Monocle and ‘Konfekt’ wine expert Chandra Kurt has reams of recommendations for new tipples and vineyards to try in 2023. This week we’re sampling an orange wine that is giving the genre a good name, some native Swiss grapes and a Californian collaboration with a Tuscan treasure. Bottom’s up.

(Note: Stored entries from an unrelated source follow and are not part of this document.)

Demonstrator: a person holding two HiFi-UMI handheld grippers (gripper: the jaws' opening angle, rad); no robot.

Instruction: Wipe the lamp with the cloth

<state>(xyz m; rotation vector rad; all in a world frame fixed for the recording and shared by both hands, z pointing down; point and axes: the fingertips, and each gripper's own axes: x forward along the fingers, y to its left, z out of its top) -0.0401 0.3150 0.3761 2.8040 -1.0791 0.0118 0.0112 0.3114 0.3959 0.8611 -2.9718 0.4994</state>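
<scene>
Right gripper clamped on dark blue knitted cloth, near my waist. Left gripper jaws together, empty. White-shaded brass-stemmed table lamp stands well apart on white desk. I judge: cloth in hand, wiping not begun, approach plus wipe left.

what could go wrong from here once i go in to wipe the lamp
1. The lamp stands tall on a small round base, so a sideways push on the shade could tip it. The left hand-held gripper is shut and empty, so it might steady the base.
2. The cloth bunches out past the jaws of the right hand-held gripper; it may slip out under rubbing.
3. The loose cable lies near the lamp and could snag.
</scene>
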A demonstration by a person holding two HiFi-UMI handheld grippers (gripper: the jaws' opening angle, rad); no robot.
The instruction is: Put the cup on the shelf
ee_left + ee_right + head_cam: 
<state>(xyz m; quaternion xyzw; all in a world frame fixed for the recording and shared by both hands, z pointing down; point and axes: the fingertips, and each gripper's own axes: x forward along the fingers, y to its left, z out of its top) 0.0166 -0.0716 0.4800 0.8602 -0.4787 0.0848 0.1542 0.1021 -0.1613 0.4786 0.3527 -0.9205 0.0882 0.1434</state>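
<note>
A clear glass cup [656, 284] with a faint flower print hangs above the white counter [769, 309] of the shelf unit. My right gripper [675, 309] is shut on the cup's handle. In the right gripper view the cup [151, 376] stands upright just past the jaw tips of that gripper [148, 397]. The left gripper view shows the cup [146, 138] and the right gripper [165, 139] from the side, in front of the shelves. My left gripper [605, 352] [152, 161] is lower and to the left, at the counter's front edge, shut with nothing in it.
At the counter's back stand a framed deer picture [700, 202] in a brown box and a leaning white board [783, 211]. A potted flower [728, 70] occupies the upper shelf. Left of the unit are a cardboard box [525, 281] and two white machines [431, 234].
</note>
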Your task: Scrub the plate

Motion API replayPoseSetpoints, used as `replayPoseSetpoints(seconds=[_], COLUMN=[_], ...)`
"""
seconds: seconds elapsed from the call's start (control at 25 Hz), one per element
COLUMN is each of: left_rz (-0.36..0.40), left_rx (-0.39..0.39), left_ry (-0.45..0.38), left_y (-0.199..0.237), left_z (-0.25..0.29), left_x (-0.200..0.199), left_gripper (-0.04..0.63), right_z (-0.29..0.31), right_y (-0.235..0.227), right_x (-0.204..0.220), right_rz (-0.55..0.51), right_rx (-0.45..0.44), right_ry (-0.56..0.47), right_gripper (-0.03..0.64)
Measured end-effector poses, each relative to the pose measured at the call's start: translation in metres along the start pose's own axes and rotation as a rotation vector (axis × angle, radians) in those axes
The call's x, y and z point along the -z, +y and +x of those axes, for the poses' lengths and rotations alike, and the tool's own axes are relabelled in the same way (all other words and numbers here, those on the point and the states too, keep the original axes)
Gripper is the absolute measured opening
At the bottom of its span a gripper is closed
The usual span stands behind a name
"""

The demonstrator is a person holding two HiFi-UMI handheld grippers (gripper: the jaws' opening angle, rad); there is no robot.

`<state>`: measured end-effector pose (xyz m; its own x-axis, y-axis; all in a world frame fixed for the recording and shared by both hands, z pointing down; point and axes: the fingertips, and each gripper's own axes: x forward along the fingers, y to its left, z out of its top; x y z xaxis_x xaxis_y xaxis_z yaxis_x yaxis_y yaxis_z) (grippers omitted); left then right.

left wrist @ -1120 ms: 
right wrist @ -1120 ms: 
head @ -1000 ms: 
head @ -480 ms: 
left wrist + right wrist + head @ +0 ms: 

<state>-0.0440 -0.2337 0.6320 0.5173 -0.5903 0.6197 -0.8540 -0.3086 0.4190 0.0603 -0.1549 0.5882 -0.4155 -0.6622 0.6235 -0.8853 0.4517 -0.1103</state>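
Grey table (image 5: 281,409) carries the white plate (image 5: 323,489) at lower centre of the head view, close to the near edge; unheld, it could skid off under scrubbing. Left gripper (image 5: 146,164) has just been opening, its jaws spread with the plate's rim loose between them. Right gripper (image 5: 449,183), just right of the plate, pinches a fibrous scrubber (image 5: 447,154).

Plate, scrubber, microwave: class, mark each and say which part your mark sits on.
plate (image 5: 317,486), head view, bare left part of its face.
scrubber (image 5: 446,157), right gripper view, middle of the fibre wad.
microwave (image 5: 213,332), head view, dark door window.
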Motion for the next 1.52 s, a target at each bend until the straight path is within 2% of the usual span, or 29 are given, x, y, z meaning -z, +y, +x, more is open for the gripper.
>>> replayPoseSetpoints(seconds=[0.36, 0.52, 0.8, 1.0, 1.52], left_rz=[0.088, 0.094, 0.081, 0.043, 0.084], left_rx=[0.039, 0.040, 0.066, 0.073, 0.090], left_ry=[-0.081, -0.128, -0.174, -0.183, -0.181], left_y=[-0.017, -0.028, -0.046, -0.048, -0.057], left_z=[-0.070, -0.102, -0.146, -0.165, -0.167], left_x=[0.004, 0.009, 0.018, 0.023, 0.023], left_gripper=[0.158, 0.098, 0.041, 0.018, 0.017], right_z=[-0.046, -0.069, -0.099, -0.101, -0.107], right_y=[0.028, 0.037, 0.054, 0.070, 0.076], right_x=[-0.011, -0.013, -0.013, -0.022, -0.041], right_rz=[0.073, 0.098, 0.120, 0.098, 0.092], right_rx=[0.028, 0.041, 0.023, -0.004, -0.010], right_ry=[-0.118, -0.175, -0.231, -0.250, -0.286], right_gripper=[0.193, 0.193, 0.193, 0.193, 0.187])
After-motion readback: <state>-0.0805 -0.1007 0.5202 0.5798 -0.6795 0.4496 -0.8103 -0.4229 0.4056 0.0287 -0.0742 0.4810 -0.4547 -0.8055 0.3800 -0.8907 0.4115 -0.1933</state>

Weisser Schiefer S 2018Uwe Schiefer
Austria is a great place for hugely impressive white wines such as this seemly blend of welschriesling and weissburgunder. The secret? That it is only produced in very good years and with the oldest vines here (at about 60 years of age). It is a funky number that is dry and rich in nuance. A sniff alone will paint a picture and tell a tale.
weinbau-schiefer.at

Kerner Horn 2020
Hauksson Weine, AOC Aargau
Icelandic-born wine-maker Hoss Hauksson fell in love with the vineyards in Aargau, Switzerland (can you blame him?) and makes this wine from the old grape variety kerner. It is fermented with the skins of the berries and is therefore classified as “orange wine” but it is a million miles from the cidery sludge to which the name is sometimes applied. Decant the wine 30 minutes in advance to give it some air and enjoy its complexity.
haukssonwine.com

Toscana Rosso 2018
La Caccia di San Giovanni
The second vintage of an ambitious intercontinental project, this red is produced in partnership between this Tuscan treasure and Gagnon-Kennedy vineyards in California’s Napa Valley. The result? A vibrant, powerful and yet elegant blend of cabernet sauvignon, sangiovese and petit verdot, as the New World meets the Old World.